= Dayton Wire Wheels =

Tire company by Daytona Corporation

Dayton Wire Wheels (sometimes referred to as Dayton rims, Dayton wheels, or simply Daytons) are a brand of wire-spoke wheels made for cars and trucks. The company was founded in December 1916 in Dayton, Ohio. Ford Motor Company endorsed the product by offering Dayton steel wire wheels as an option for the Model T.

==Cultural significance==

===Lowrider culture===
In the 1980s, Dayton Wire Wheels became associated with lowrider culture after editors from Lowrider magazine approached company executives at an automotive trade show. The company subsequently began receiving custom orders from customers in East Los Angeles, including requests for 13-inch wheels, 20-inch wheels, gold-plated sets, and wheels painted in gang colors. According to company vice president Joe Guilfoyle, "We really didn't have to do anything. We started getting the orders, and the next thing we know, everybody was killing each other for them."

The wheels' straight-laced spoke design and knock-off hubs distinguished them from competitors in the lowrider market.
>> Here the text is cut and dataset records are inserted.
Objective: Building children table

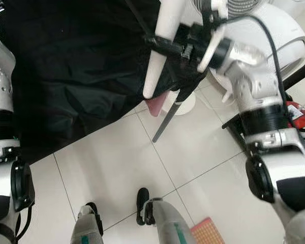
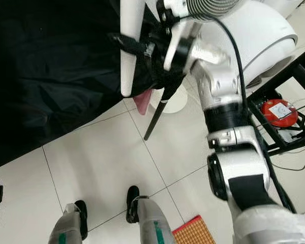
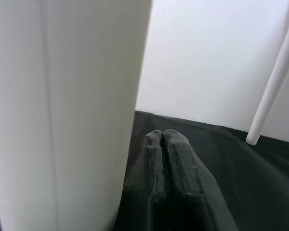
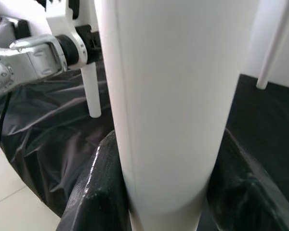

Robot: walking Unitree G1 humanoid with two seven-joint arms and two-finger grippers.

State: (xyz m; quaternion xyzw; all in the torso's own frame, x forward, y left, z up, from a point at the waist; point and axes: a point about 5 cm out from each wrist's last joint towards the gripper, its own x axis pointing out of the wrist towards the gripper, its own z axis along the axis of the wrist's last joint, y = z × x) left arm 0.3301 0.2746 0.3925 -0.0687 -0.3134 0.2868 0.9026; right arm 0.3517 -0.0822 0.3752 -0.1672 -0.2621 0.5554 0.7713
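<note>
The leg (image 1: 160,48) looks smooth, matt white (perhaps painted wood). The sheet (image 1: 76,71) is thin black plastic, creased and faintly glossy. Floor tiles (image 1: 117,162) shine pale; the fingers (image 4: 94,192) are glossy black.

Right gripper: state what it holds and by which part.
The right gripper holds a white table leg, its fingers clamped around the shaft, above the free lower end.

Head cameras look steeply down at the tiled floor (image 1: 122,168); both wrist cameras sit close against a white table leg (image 4: 168,96).
</note>
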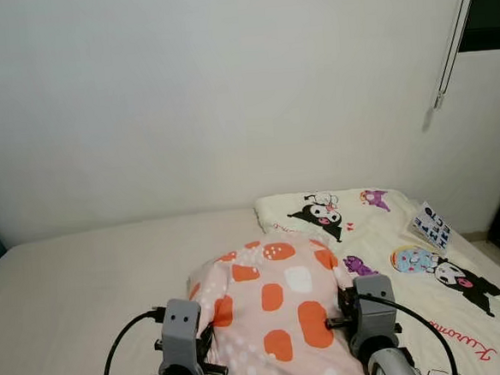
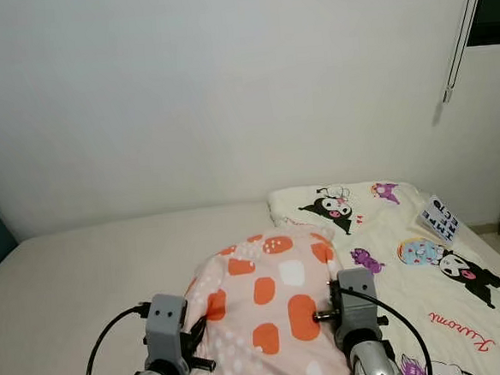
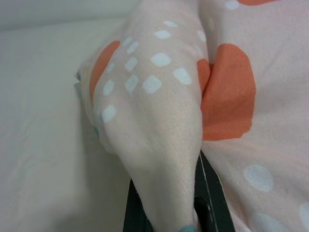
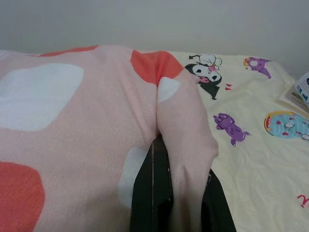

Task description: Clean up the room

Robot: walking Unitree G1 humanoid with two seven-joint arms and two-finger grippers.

By the early 1980s, Dayton wheels had become status symbols within lowrider culture, with the 13-inch and 14-inch reversed spoke wheels being particularly popular.

===Hip-hop culture===
By the early 1990s, West Coast hip hop had adopted lowrider culture, with Dayton wheels appearing in music videos such as Dr. Dre's "Nuthin' but a 'G' Thang" in 1993. The wheels have been referenced in songs by hip-hop artists including Snoop Dogg and LL Cool J, and are commonly referred to as "Daytons" or "D's" within hip-hop culture.